Whether it’s at an all-time high may be debatable, as the shameless use of hyperbole is taken for granted, but it’s bad. And so what? If the pain of seeing the toxic combination of ignorance and outrage becomes too much, blink, shrug, scroll. But for Maggie, in particular, to complain about the ugliness and stupidity of people seems, well, disingenuous.

More recently, instead of engaging in thoughtful debates, I found myself spending an increasing amount of time explaining an errant word or a poorly phrased tweet, and coming off defensive as I did it. At other times, I watched as an offhand comment became tinder for a divisive national conversation.

On Twitter, everything is shrunk down to the same size, making it harder to discern what is a big deal and what is not. Tone often overshadows the actual news. All outrages appear equal. And that makes it harder for significant events — like Mr. Trump’s extraordinarily pliant performance with President Vladimir Putin of Russia — to break through.

Having read the New York Times for decades, including the past two years, this complaint cannot go unnoticed. There hasn’t been a day since Trump was the Republican candidate that the New York Times, the Paper of Record, hasn’t had at least two, if not more, editorials or op-eds that didn’t proclaim him “literally Hitler,” bringing the Apocalypse upon us, destroying everything that was good and holy.

Your paper, Maggie, gave it’s precious real estate to some of the most ridiculous, outrageous, baseless, and yes, utterly false, claims of the end of times. I’ve discussed a few of them here from time to time, but it could be a career vetting the inane op-eds. Have you ever read Michelle Goldberg’s columns? Poor Charles Blow has lost his mind. Or my favorite muse, Roxane Gay?

While I appreciate that as a reporter, you’re given assignments in your role as White House correspondent, but who has done more to elevate every burp and fart of this administration to prominence than you, Maggie?

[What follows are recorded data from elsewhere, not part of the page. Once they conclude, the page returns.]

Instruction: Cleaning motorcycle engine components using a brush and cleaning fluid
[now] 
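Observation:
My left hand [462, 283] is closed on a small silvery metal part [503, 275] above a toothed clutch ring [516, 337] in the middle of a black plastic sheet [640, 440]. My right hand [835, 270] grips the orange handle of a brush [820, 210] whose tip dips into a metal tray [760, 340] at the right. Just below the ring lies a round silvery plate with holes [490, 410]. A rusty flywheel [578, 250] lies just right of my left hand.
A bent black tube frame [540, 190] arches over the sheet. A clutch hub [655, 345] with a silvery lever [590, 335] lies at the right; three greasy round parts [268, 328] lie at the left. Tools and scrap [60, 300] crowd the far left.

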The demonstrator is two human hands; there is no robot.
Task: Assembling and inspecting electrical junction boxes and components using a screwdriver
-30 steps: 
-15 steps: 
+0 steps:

On Twitter, everything is shrunk down to the same size, making it harder to discern what is a big deal and what is not. Tone often overshadows the actual news. All outrages appear equal. And that makes it harder for significant events — like Mr. Trump’s extraordinarily pliant performance with President Vladimir Putin of Russia — to break through.

As of this moment, you have over 880,000 followers on twitter. Have you ever twitted that something Trump did, said, twitted, was dumb but insignificant? The vast majority of things that have come from the White House fits that characterization, dumb but insignificant. Have you used your clout on twitter to calm down the outrage, to focus on things that truly matter and distinguish the wheat from the chafe? Or have you broadcast them all the same, feeding the outrage machine even as you hold yourself aloof from the vicious animals and the flaming nutjobs?

You want off twitter? So get off twitter. Log out and don’t look back, just like mere mortals might do. But you and your paper are integral to this cesspool. to feeding red meat to the starving mob. You bear responsibility for this disease of twitter, and yet you blame twitter and want to walk away from the mess you were integral in making?

You don’t owe anyone twits. You can twit or not, as you choose. You owe no one your twits. But since you chose to “explain” yourself, at least be honest about what you’re walking away from and your complicity in making it the cesspool it is.